In normal fetal development, the bony parts of the skull are connected by sutures, which are fibrous sheaths. These sutures do not normally begin to fuse, or become bony, until 6-7 months after birth. In craniosynostosis, the sutures prematurely fuse leading to an abnormal skull shape. As a result, there is reduced brain growth in the direction that is perpendicular to the fused bones. The brain, however, compensates by growing in the direction of the normal sutures and away from the prematurely fused sutures. In primary craniosynostosis, abnormal skull development is genetically determined. These newborns will have asymmetrical head shapes because the brain continues to grow at a normal rate, but solely in the direction of the unfused sutures. These children are often normal neurologically, tending to benefit from surgery to separate the prematurely fused bones. The opposite essentially occurs in secondary craniosynostosis. Most children are neurologically abnormal because of impaired brain growth. Rather than a genetic cause, a range of disorders and syndromes may cause impaired brain growth and the ensuing small head size. Craniosynostosis may occur without other findings (referred to isolated, representing 80-90% of cases) or be associated with multiple abnormalities, considered part of a genetic syndrome (10-20% of cases). More than 150 syndromes have been identified that include craniosynostosis as one of the findings.
The condition is present in 1 out of every 2,000 live births.
Craniosynostosis usually is not diagnosed by ultrasound until the third trimester. It should be suspected if the skull does not appear symmetric. For most of the conditions associated with craniosynostosis, long-bone growth is usually normal. It is particularly important to evaluate the fetal hands and feet, the central nervous system, and the heart. By ultrasound, the sutures normally are hypoechogenic, meaning they do not return the ultrasound signal and appear as dark areas on the images. In craniosynostosis, there is a loss of hypoechogenicity of the normal suture. If craniosynostosis is suspected, the sutures should be examined along their entire length. The skull sometimes begins to appear deformed several weeks before the sutures appear closed.

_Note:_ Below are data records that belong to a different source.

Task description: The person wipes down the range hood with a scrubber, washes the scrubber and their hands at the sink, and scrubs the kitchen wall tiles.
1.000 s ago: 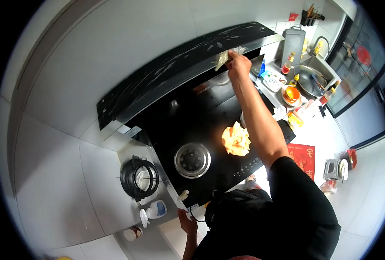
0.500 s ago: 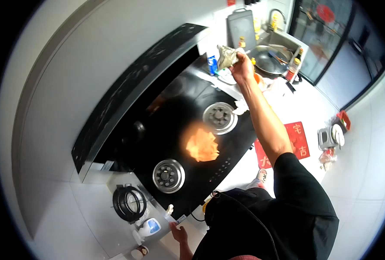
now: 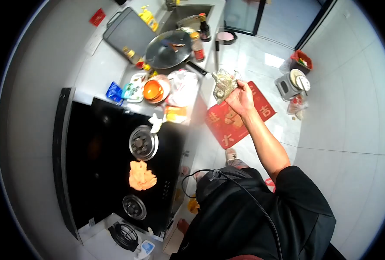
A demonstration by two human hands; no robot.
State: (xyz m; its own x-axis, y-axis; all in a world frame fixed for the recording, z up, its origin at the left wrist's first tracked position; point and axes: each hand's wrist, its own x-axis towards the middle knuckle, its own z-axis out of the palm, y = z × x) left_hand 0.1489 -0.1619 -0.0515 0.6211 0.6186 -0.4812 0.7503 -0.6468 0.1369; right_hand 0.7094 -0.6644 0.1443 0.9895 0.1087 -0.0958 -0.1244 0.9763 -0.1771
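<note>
My right hand [image 3: 241, 99] is closed on a crumpled, greenish-grey packet [image 3: 224, 85], held above the floor to the right of the counter. Low beside the front of the stove, my left hand [image 3: 183, 226] shows only in part, and its fingers cannot be made out. A crumpled orange cloth [image 3: 141, 175] lies on the black stove top [image 3: 99, 173], between two round burners [image 3: 143, 143] [image 3: 134, 207]. Near the upper burner is a white crumpled piece [image 3: 155, 123].
A wok [image 3: 168, 50], bottles [image 3: 197, 47] and orange bowls [image 3: 153, 90] crowd the counter by the sink [image 3: 188, 14]. A red mat [image 3: 240, 115] lies on the floor. Farther right stand a grey stool [image 3: 288, 86] and a red-rimmed bin [image 3: 302, 61]. Black pan supports [image 3: 123, 236] sit below the stove.
The view has turned toward the sink and floor. My right hand has carried the packet from over the back of the stove, past the counter, to above the floor. My left hand stays low beside the stove.
</note>
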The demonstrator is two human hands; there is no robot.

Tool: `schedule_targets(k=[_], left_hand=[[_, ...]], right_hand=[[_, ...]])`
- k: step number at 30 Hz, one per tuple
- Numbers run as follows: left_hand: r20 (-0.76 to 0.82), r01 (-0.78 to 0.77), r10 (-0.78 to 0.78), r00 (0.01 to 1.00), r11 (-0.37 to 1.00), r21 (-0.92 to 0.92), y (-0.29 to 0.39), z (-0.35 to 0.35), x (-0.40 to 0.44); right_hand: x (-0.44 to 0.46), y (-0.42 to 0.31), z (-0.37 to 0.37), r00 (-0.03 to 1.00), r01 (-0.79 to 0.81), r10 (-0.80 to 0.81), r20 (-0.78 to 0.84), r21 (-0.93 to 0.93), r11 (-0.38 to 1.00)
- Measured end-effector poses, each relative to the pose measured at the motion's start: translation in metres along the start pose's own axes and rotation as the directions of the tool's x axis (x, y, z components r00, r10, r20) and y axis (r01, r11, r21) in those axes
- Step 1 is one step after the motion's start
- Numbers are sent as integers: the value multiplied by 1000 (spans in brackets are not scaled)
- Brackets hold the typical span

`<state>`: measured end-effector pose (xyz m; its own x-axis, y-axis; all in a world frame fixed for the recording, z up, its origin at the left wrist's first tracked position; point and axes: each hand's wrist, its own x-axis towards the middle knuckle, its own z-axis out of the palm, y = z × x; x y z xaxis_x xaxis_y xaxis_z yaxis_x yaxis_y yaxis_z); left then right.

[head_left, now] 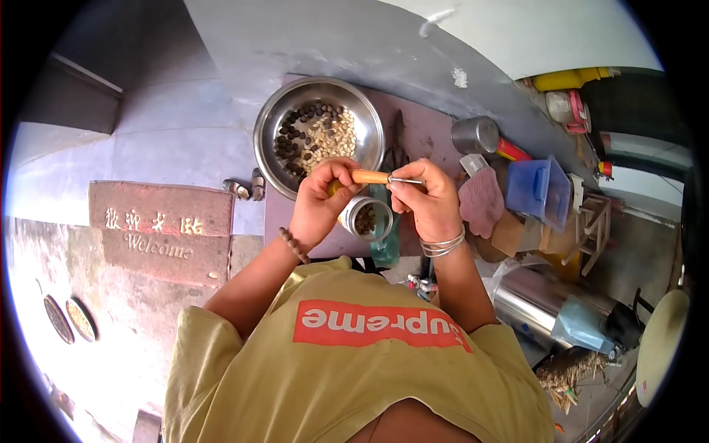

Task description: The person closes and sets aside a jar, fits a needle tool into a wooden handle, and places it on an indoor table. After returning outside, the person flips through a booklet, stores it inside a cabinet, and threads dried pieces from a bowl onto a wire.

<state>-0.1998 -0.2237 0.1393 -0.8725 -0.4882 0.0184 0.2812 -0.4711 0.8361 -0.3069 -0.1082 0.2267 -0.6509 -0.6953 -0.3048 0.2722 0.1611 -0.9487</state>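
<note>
My left hand (pixel 325 196) is closed on the orange handle of a small tool (pixel 371 177). The tool's thin metal shaft points right to my right hand (pixel 425 199), whose thumb and fingers are pinched at the metal end. Whether something small sits between those fingertips is hidden. Just below the tool is an open clear jar (pixel 375 219) with brown pieces inside. Behind my left hand stands a steel bowl (pixel 266 140) holding dark round seeds (pixel 289 136) and pale kernels (pixel 330 139). A green plastic bag (pixel 385 251) lies beside the jar.
The bowl rests on a low mauve table (pixel 436 125). Scissors (pixel 397 151), a metal cup (pixel 475 136), a pink cloth (pixel 481 201) and a blue plastic box (pixel 537 190) are to the right. A doormat (pixel 159 232) and shoes (pixel 247 186) lie on the left.
</note>
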Motion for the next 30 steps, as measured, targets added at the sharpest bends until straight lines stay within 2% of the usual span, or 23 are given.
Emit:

The most important consideration in the sonographic examination is the distinction between isolated and syndromic craniosynostosis. Ultrasound evaluation should also focus on signs for syndromes commonly seen in association with craniosynostosis. Fetuses at risk for Apert syndrome should be evaluated for abnormalities of the hands, eyes, heart, and brain. Pfeiffer syndrome is characterized by premature closure of the coronal sutures, underdevelopment of facial structures as well as broad thumbs and great toes. Pfeiffer syndrome, Type II is associated with a cloverleaf-shaped skull, face, finger and eye abnormalities, radially deviated digits, and occasional enlargement of a brain structure called the lateral ventricles.
Pregnancy Management Options and Outcomes
A detailed ultrasound and family history should be performed if craniosynostosis is suspected in addition to evaluation of each parent for syndromic features. Sometimes, an amniocentesis may be recommended to determine the underlying cause. An amniocentesis involves insertion of a needle into the uterine cavity, guided by ultrasound, then removal of some amniotic fluid. The amniotic fluid contains fetal cells that can be used for genetic testing. Most expectant mothers with suspected fetal craniosynostosis should still be offered an attempt at a vaginal delivery. This recommendation presumes other issues do not exist to suggest a cesarean section as the safer option.
Candidacy for Fetal Treatment
Craniosynostosis has not been successfully treated while the fetus is in utero. At this time, there are no procedures to correct or reverse the condition from progressing in utero.
Newborns are at risk for difficulties with breathing, feeding, and vision as well as increased pressure within the skull. The newborn will have a detailed physical examination. Additionally, a healthcare provider who specializes in recognizing and diagnosing genetic conditions will evaluate the newborn to assess for findings suggestive of a genetic syndrome. An x-ray may be performed to assess whether the sutures are completely or partially fused. Consultation with a neurosurgeon is indicated. Long-term outcomes and the risk for the condition to occur again in a future pregnancy depend on whether the condition is isolated are part of a greater genetic syndrome.
Surgery may need to be performed within the first year to allow appropriate brain growth and to allow for a possibly normal skull appearance. Surgery also reduces the pressure that might potentially develop in the brain. Sometimes, a single procedure is sufficient to correct the condition, mostly in cases of simple craniosynostosis. In more complicated cases, multiple procedures are often needed throughout childhood and into the teenage years.
Craniosynostosis is one of the most common human malformations. Eighty to ninety percent of cases are isolated, 10%–20% are syndromic. Differential diagnosis includes Muenke coronal craniosynostosis, Saethre–Chotzen syndrome, Apert syndrome, Crouzon syndrome, Pfeiffer syndrome, amongst other less common syndromes.